Risk register support for community service leaders

https://theplanningandpracticehub.com.au

Building a register that satisfies regulators and actually guides your organisation takes more than a template. The Planning and Practice Hub works with non-profit boards and management teams across Australia to develop risk registers grounded in your specific regulatory obligations, whether that is the NDIS Practice Standards, Aged Care Quality Standards (Strengthened), or ACNC Governance Standards. Rachel Willis brings nearly three decades of sector experience to this work, which means the advice is practical, not theoretical. If you are ready to move from a compliance checkbox to a register your board genuinely uses, explore The Planning and Practice Hub's governance and risk consulting or the NFP governance support available to community service organisations.

FAQ

What is a risk register in community services?

A risk register is a structured document that records each identified risk, its likelihood and consequence rating, existing controls, residual risk level, and a named owner. In community services, it is both a governance tool and a regulatory requirement under frameworks including the ACNC Governance Standards and NDIS Practice Standards.

How many risks should a community services register include?

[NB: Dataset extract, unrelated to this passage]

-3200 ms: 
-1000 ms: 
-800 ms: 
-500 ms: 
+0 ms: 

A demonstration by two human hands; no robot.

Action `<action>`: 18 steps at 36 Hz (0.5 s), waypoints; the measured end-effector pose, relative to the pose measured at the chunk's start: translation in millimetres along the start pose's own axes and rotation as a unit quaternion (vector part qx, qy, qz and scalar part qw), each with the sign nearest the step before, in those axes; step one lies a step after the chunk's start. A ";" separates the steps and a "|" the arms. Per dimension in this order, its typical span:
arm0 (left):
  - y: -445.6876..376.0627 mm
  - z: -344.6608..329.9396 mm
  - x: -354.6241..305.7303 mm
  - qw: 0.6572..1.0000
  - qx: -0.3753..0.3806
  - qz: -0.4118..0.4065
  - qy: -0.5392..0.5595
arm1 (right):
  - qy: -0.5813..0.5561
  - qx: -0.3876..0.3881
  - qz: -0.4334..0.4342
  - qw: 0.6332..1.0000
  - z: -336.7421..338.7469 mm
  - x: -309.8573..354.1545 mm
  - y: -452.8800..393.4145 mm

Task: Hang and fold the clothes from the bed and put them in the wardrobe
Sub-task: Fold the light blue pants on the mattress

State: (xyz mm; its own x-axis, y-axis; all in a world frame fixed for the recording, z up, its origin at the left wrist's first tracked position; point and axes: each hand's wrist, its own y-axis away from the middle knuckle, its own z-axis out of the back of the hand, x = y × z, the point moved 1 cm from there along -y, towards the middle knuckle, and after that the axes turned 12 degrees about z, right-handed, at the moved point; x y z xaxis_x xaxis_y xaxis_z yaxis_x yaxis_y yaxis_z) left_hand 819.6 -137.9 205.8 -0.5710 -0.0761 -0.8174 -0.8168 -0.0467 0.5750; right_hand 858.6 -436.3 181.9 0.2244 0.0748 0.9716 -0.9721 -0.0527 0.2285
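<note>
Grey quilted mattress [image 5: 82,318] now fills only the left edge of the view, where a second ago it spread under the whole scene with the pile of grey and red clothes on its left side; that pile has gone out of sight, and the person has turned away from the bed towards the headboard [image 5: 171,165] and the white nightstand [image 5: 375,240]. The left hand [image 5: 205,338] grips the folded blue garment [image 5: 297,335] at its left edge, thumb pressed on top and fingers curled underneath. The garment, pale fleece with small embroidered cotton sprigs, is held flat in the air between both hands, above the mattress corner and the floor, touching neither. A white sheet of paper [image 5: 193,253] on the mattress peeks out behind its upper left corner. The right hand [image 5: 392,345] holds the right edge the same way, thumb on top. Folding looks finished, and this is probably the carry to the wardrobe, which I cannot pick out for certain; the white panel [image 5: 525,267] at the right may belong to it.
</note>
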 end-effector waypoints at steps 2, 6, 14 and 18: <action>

Standard registers cover 15–30 core risks across key categories such as WHS, financial, safeguarding, and compliance. A register with significantly more entries often becomes unmanageable and is less likely to be reviewed regularly.

Who is responsible for maintaining the risk register?

A named Risk Officer or a small Risk Committee holds day-to-day responsibility, but the board retains legal accountability. Boards cannot delegate their duty to manage risk under the Corporations Act or ACNC Governance Standards.

How often should the risk register be reviewed?

High-rated risks need quarterly review. The full register should be reviewed at least annually at board level. Significant incidents, complaints, or regulatory changes should trigger an immediate review of relevant entries.

How does a risk register support NDIS compliance?

The NDIS Practice Standards require documented risk management across eight domains including incident management, WHS, financial controls, and safeguarding. Mapping each register entry to its relevant domain demonstrates proportionate, evidenced risk management to the NDIS Quality and Safeguards Commission.